In order to make an extension really clean looking I'm trying to implement the ">>" operator in python as a class method. I'm not sure how to go about it though. I don't want to have to create an instance since I am really operating on the class itself.

>>> class C:
...     @classmethod
...     def __rshift__(cls, other):
...         print("%s got %s" % (cls, other))
...
>>> C.__rshift__("input")
__main__.C got input
>>> C() >> "input"
__main__.C got input
>>> C >> "input"
Traceback (most recent call last):
  File "<stdin>", line 1, in <module>
TypeError: unsupported operand type(s) for >>: 'classobj' and 'str'

Background information:

I am trying to implement views in the peewee ORM (Similar to Django). Peewee allows you to define database tables and their relations as classes, like so:

class Track(Model):
    title = CharField()
    artist = ForeignKeyField(Artist)

class Artist(Model):
    name = CharField(unique = True)
    location = ForeignKeyField(Location)

class Location(Model):
    state = CharField(size = 2)
    city = CharField()

Note: For clarity's sake the order is reversed.

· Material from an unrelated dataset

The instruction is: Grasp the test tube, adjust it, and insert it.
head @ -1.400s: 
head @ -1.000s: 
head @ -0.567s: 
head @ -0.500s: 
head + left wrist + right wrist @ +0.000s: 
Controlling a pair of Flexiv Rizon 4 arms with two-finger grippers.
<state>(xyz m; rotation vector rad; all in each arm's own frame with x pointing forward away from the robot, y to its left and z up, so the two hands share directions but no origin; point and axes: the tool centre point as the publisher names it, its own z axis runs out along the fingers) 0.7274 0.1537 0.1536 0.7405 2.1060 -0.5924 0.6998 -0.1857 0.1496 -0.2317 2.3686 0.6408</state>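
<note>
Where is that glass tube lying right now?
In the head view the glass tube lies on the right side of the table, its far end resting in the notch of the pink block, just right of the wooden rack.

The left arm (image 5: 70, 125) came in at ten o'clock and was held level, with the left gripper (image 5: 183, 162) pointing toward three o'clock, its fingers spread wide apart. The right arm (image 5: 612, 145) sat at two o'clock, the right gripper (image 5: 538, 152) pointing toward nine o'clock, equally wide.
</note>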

I'm trying to extend this with an implementation of views. One of the most difficult parts is setting on a clean way to indicate the joins. So far I have implemented the following:

class Song(View):
    title = Track.title
    artist = Track.artist >> "name"
    state = Track.artist >> "location" >> "state"

This is ok, but I would really like to eliminate the "." to further simplify:

class Song(View):
    title = Track >> "title"
    artist = Track >> "artist" >> "name"
    state = Track >> "artist" >> "location" >> "state"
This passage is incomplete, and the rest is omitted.